Exercise prompt: Please find the number of lines in the material below where the string "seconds" occurs, and give only that number.
### Data excerpt
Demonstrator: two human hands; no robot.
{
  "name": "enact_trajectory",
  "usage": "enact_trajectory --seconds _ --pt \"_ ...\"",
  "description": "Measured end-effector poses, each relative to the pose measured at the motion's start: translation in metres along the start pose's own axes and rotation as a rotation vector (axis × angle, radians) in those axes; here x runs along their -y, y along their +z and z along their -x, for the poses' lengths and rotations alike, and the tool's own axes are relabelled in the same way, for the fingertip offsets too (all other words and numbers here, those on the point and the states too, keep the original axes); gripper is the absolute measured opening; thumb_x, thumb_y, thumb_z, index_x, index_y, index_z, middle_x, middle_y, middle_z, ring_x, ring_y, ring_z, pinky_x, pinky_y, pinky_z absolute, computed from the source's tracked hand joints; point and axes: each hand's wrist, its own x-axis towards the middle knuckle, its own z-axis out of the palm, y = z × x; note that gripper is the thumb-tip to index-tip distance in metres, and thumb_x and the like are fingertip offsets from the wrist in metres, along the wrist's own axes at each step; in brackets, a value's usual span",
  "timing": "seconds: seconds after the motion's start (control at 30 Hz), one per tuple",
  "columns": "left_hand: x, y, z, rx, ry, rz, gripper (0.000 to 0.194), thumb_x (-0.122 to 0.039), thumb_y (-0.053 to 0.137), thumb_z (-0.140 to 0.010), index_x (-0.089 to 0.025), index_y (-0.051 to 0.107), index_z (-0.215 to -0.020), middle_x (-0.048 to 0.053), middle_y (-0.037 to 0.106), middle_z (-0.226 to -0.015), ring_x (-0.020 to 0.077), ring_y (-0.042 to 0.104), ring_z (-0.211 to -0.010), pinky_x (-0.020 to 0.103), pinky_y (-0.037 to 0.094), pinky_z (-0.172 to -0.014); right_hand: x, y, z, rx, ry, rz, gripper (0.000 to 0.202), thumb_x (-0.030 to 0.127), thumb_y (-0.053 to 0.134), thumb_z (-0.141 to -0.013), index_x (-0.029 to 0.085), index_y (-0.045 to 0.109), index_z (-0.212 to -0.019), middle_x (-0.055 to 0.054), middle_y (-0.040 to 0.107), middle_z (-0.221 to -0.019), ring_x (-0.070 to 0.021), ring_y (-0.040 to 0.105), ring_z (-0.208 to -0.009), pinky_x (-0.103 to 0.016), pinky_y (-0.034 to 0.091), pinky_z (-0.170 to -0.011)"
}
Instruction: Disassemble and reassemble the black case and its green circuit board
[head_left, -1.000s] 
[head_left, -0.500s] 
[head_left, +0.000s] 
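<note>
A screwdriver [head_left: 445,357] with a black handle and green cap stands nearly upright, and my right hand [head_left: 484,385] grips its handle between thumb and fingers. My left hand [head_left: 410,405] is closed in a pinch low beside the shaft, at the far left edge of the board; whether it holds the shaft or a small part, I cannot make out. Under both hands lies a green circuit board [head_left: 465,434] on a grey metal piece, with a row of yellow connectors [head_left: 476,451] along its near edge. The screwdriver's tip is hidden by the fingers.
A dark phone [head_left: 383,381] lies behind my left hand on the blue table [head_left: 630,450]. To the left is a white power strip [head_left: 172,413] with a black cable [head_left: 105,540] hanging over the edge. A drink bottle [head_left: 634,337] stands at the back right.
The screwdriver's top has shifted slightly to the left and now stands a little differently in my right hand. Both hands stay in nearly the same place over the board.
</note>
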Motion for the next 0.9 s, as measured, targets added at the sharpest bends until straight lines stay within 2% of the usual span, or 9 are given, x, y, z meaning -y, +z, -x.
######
Problem solution: 2